REQUIREMENT:
The expected output is the complete listing, copied exactly.

GIVEN INFORMATION:
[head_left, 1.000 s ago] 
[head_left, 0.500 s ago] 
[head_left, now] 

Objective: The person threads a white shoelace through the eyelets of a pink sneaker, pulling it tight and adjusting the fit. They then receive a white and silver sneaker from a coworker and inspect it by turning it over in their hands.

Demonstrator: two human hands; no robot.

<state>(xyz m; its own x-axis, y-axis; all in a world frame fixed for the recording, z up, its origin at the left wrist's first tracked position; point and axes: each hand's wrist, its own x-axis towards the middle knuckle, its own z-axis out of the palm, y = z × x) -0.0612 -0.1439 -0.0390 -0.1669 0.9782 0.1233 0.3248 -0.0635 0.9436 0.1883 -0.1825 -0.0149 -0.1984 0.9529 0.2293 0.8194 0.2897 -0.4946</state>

REPLY:
[head_left, 1.000 s ago] 
[head_left, 0.500 s ago] 
[head_left, now] 

Objective: The person threads a white shoelace through the eyelets of a pink sneaker, pulling it tight and adjusting the fit. They then receive a white and silver sneaker from a coworker and inspect it by turning it over in their hands.

Demonstrator: two human hands; no robot.

<state>(xyz m; its own x-axis, y-axis; all in a world frame fixed for the recording, z up, its origin at the left wrist's first tracked position; point and axes: each hand's wrist, its own x-axis towards the middle knuckle, its own z-axis out of the palm, y = z × x) -0.0612 -0.1439 -0.0390 -0.1669 0.9782 0.1233 0.3248 -0.0635 0.9436 0.1883 -0.1825 -0.0149 -0.1984 0.9529 0.2293 0.8194 0.2897 -0.4946</state>

That is the complete answer to the exercise.